Pops Staples (1914-2000) Posthumous Album: Don’t Lose This

I mentioned Pops Staples in my last post. I discovered The Staples Singers when I bought a cheap compilation album of Gospel Greats. The album cover was a roulette wheel and boasted a rare recording by Aretha Franklin. The quality of the recording was what had made it rare, I think. Nevertheless, there were treasures on this cheap CD. The song that I kept playing over and over was “Will the Circle Be Unbroken” by The Staples Singers. Pops Staples’s haunting tremolo and his daughter Mavis’s powerful and rich gospel voice kept this song on repeat. Next time I went to the Record Store (and that is what we did back then), I looked for the The Staple Singers and found Freedom Highway with its awesome cover of “For What Its Worth”. (As long as you can keep The Muppets version out of your head. Posting a link to it won’t help.)

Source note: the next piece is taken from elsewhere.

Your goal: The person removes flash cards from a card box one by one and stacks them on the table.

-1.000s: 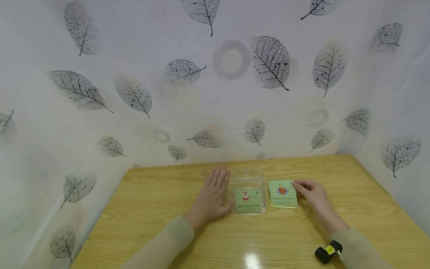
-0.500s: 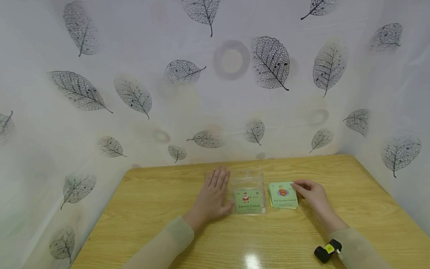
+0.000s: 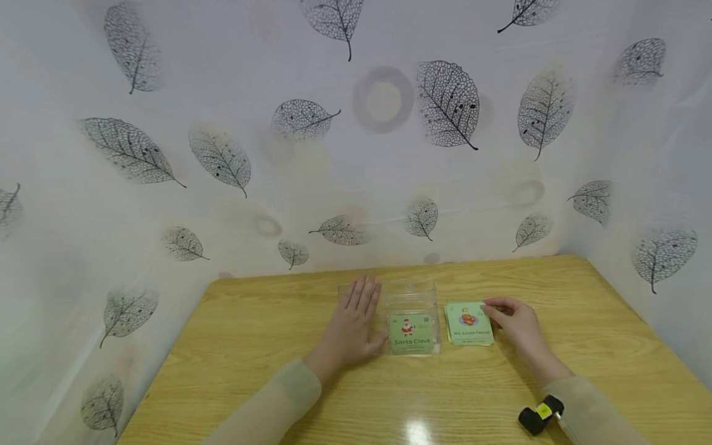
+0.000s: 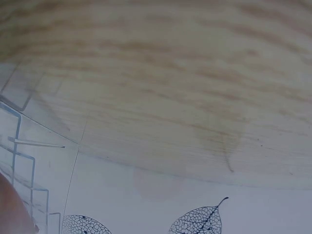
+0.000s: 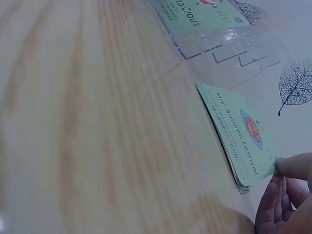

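Note:
My left hand (image 3: 353, 324) lies with straight fingers over the left part of a clear plastic stepped stand (image 3: 410, 301). In the front pocket of that stand sits a green Santa Claus card (image 3: 411, 334). To the right is a small stack of cards, its top one a green Mid-Autumn Festival card (image 3: 470, 324) with a plate of food printed on it. My right hand (image 3: 517, 318) pinches that top card at its upper right corner, seen also in the right wrist view, where the card (image 5: 239, 136) lies slightly askew on the others. Only a fingertip (image 4: 12, 209) shows in the left wrist view.
The wooden table (image 3: 233, 346) ends at a wall covering (image 3: 384, 161) printed with leaves, along the back and both sides. A black device with a yellow label (image 3: 541, 415) is on my right wrist.
The Mid-Autumn Festival card has slid slightly toward me on its stack, between my right thumb and fingers. My left hand and the stand have stayed put.

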`<state>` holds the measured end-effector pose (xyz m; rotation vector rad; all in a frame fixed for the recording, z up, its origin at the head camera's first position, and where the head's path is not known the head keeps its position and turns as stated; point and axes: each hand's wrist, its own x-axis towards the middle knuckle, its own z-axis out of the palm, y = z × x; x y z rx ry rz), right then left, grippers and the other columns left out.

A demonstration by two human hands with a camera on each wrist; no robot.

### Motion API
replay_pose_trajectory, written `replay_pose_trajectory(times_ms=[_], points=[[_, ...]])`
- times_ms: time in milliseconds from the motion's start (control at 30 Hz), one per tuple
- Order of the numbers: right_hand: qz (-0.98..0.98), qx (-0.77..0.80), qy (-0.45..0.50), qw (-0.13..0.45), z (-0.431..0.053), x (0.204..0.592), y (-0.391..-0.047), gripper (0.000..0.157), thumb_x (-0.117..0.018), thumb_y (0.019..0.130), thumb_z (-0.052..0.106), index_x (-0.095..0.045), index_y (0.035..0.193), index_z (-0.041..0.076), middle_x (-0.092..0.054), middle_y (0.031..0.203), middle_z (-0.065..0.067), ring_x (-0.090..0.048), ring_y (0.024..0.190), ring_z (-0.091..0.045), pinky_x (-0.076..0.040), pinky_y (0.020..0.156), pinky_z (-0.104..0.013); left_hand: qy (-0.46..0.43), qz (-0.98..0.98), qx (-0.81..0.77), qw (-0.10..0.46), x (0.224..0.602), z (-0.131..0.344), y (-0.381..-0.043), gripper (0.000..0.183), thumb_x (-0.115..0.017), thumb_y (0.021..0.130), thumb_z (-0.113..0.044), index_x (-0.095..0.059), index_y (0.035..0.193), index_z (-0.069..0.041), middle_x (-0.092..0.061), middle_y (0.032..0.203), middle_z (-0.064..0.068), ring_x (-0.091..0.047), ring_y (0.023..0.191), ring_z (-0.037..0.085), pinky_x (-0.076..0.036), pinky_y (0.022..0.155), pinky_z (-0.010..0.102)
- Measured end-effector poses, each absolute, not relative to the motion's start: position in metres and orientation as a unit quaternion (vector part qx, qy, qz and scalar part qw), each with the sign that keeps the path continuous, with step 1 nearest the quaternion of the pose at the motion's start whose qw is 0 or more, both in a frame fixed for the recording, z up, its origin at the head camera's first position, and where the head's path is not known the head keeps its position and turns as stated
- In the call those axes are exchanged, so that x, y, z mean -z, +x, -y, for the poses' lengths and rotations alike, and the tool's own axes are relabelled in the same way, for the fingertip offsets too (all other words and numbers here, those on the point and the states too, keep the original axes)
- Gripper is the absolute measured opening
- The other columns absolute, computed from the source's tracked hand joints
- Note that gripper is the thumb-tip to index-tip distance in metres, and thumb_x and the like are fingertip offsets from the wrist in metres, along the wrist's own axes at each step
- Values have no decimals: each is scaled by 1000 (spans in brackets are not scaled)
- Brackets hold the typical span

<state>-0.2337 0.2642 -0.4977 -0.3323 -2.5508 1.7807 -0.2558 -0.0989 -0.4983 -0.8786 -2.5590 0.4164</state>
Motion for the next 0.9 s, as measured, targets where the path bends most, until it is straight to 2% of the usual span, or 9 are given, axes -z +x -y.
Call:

Pops Staples made an appearance in the 1997 film Wag the Dog as the folk singer who writes the song “Good Ol’ Shoe”. Mark Knopfler does the soundtrack.

As I googled Pops for a web-link, I was delighted to discover he had released a new album in February called Don’t Lose This.400x400bb A surprise since he died 15 years ago.

Here is the story of the album as described on popstaples.com:

In 1999, Roebuck “Pops” Staples recorded a final session, capping an illustrious career as leader and patriarch of the Staple Singers. Unfinished at the time of his passing in 2000, the tapes went to his daughter, Mavis, who then waited for the right opportunity to finish the recording in the spirit Pops intended.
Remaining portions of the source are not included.